Fred Blake, der eigentlich Giovanni Manzoni heißt, ist ein ehemaliger Mafia-Boss aus New York. Durch das Zeugenschutzprogramm wird Fred, seine Frau Maggie, seine Tochter Belle und sein Sohn Warren in ein kleines beschauliches Dorf in der Normandie verfrachtet, um sich dort zu verstecken.

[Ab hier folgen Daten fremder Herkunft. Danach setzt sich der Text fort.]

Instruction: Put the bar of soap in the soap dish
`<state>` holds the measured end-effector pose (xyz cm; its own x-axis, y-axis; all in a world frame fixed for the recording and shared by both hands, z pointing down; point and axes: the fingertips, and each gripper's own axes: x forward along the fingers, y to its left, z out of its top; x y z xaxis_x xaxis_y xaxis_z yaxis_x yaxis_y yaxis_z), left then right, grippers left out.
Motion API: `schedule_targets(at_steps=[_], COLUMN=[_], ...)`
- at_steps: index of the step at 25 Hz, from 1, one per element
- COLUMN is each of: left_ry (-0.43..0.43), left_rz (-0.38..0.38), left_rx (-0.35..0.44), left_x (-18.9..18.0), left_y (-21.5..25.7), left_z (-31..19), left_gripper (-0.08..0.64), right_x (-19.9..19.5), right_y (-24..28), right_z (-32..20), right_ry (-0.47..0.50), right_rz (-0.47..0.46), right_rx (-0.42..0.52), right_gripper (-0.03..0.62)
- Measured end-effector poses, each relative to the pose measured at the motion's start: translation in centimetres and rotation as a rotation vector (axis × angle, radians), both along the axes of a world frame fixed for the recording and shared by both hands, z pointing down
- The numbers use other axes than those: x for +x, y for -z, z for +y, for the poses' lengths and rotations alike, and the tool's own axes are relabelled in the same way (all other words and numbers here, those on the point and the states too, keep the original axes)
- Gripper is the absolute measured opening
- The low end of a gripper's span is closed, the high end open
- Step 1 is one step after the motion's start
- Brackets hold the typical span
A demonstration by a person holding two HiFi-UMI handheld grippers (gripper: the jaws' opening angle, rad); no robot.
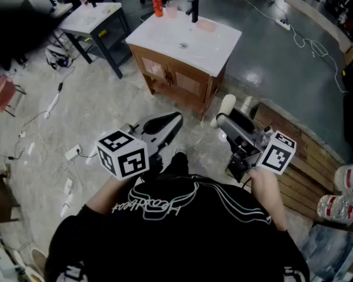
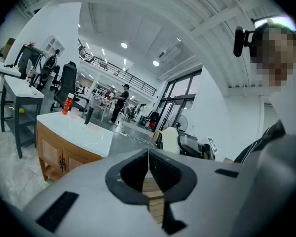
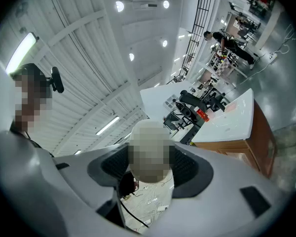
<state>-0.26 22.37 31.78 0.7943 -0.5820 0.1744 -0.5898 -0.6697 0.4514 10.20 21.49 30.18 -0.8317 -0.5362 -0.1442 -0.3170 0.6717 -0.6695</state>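
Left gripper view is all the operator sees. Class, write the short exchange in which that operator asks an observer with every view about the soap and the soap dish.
Operator: Who has the soap?
Observer: The right tongs; their own view shows the pads closed on the bar of soap.
Operator: Is the dish free?
Observer: From the head view, the pink soap dish beside the black tap looks empty.
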Motion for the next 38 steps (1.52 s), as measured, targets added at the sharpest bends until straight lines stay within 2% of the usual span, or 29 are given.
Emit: schedule_targets(at_steps=[5,14,19,25,38], left_ry=[-0.004,-0.041,-0.034,-0.050,-0.109], left_rz=[0.004,0.005,0.002,0.039,-0.018], left_rx=[0.001,0.043,0.012,-0.035,-0.036], left_x=[-0.4,-0.8,-1.6,-2.1,-2.8], left_y=[0.2,0.2,-0.5,-1.2,-2.2], left_z=[-0.9,-4.9,-10.0,-16.7,-29.5], left_gripper=[0.025,0.025,0.024,0.024,0.025], right_x=[-0.3,-0.9,-1.4,-2.0,-3.1], right_y=[0.2,-0.1,-0.2,-1.1,-2.9], right_z=[-0.7,-5.3,-9.8,-16.0,-28.2], right_ry=[0.001,-0.009,-0.015,-0.019,-0.064], right_rz=[0.014,0.055,0.047,0.048,0.062], right_rx=[0.002,0.001,-0.022,-0.048,-0.122], right_gripper=[0.267,0.265,0.266,0.265,0.265])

Die Familie kann nicht aus ihrer Haut heraus und hat immer wieder Probleme, sich an die Regeln zu halten und ein normales Leben zu führen. Schon oft mussten sie umziehen, weil sie immer irgendwo auffileien und die Gefahr drohte, dass ihr Aufenthaltsort bekannt werden würde. Warren ist der Schreck des Schulhofs, Belle verdreht allen Männern den Kopf, Maggie, versucht ein harmonisches Familienleben den Nachbarn vorzuleben und arbeitet für Wohltätigkeitsvereine, Fred.... ja, Fred, der hat es nicht leicht. Er ist impulsiv, läßt sich nicht die Butter vom Brot nehmen und verpasst jedem, der ihm dumm kommt, eine deftige Quittung. Er ist und bleibt ein Mafiosi! Und dann kommt, wie es kommen muss, denn seine Rächer sind ihm natürlich auf den Fersen...

Die Story ist sehr bildlich und voller Witz erzählt. Ich habe mich sehr amüsiert! Die Geschichte wurde bereits verfilmt!